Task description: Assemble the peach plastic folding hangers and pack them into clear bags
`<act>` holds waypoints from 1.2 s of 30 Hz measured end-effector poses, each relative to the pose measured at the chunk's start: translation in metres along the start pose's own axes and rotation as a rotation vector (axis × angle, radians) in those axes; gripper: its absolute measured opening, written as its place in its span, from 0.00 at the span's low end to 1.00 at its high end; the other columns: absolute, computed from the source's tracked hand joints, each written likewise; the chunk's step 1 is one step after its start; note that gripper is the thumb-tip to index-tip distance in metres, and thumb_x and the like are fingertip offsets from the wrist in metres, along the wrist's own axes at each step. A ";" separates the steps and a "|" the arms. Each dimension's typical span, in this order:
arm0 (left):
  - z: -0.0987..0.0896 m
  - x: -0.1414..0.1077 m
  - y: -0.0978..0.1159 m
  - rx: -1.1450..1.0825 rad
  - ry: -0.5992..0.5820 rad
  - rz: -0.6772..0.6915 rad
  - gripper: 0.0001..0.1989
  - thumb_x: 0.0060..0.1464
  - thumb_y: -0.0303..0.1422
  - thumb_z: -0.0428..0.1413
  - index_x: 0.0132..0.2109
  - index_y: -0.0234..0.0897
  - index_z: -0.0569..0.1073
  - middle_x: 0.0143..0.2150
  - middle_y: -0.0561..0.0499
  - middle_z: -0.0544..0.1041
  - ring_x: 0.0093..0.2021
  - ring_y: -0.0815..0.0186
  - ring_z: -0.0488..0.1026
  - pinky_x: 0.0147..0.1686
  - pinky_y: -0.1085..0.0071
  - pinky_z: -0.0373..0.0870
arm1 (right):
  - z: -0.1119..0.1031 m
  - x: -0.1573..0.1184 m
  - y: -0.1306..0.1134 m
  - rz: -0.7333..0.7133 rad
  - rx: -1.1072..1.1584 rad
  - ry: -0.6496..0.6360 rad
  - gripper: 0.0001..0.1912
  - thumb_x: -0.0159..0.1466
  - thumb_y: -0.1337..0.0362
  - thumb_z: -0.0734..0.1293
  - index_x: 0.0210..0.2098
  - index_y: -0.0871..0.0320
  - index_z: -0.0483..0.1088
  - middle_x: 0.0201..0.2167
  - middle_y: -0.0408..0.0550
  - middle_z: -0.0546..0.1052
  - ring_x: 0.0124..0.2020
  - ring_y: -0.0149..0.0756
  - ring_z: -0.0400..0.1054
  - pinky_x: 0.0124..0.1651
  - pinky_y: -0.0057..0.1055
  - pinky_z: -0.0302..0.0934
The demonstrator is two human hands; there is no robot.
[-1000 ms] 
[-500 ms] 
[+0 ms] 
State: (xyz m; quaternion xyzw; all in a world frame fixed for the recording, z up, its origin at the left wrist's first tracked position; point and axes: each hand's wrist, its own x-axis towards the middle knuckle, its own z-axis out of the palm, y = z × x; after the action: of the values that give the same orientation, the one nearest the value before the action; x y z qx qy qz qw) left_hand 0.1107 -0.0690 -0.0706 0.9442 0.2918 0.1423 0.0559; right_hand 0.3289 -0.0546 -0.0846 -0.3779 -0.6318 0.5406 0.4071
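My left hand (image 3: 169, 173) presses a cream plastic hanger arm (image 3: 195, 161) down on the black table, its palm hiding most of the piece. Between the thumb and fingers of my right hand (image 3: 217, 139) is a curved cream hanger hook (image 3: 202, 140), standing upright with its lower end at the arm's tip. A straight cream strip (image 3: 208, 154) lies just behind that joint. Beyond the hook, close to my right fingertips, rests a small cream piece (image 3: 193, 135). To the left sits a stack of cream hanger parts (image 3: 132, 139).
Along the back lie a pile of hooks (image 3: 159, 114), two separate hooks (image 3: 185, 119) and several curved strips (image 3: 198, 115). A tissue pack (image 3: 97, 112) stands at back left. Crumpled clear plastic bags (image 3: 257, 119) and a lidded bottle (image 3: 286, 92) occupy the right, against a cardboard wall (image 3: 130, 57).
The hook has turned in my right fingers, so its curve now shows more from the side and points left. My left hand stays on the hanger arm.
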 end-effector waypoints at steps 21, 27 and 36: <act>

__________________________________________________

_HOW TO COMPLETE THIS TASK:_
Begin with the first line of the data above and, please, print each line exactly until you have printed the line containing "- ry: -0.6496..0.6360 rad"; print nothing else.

_OUTPUT OF THE TASK:_
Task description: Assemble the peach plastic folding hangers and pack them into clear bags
`<act>` holds waypoints from 1.2 s of 30 Hz measured end-effector poses, each relative to the pose measured at the chunk's start: translation in metres along the start pose's own axes and rotation as a rotation vector (axis × angle, radians) in those axes; gripper: its absolute measured opening, written as its place in its span, from 0.00 at the span's low end to 1.00 at its high end; the other columns: absolute, computed from the source's tracked hand joints, each written likewise; the chunk's step 1 is one step after its start; note that gripper is the thumb-tip to index-tip distance in metres, and thumb_x and the like are fingertip offsets from the wrist in metres, along the wrist's own axes at each step. A ";" separates the steps and a "|" the arms. Each dimension's typical span, in this order:
arm0 (left):
  - z: -0.0987..0.0896 m
  - x: -0.1414..0.1077 m
  - y: -0.0978..0.1159 m
  - rx: -1.1450..1.0825 rad
  - ry: -0.5992..0.5820 rad
  - rz: -0.6772..0.6915 rad
  - gripper: 0.0001..0.1989
  - thumb_x: 0.0060..0.1464
  - thumb_y: -0.0303..0.1422
  - thumb_z: -0.0428..0.1413
  - index_x: 0.0132..0.2109
  - index_y: -0.0234..0.0897
  - index_z: -0.0569..0.1073
  - middle_x: 0.0143..0.2150
  - middle_y: -0.0561..0.0499
  - middle_z: -0.0544..0.1041
  - ring_x: 0.0093..0.2021
  - ring_y: -0.0815..0.0186
  - ring_z: -0.0488..0.1026
  - pinky_x: 0.0147..0.1686
  - pinky_y: -0.1085..0.0071
  - pinky_z: -0.0373..0.0870
arm1 (right):
  - z: -0.1119..0.1031 m
  - x: -0.1573..0.1184 m
  - y: -0.1306..0.1134 m
  - rz: -0.7333..0.7133 rad
  - rx: -1.1072..1.1584 rad
  - ry: -0.6496..0.6360 rad

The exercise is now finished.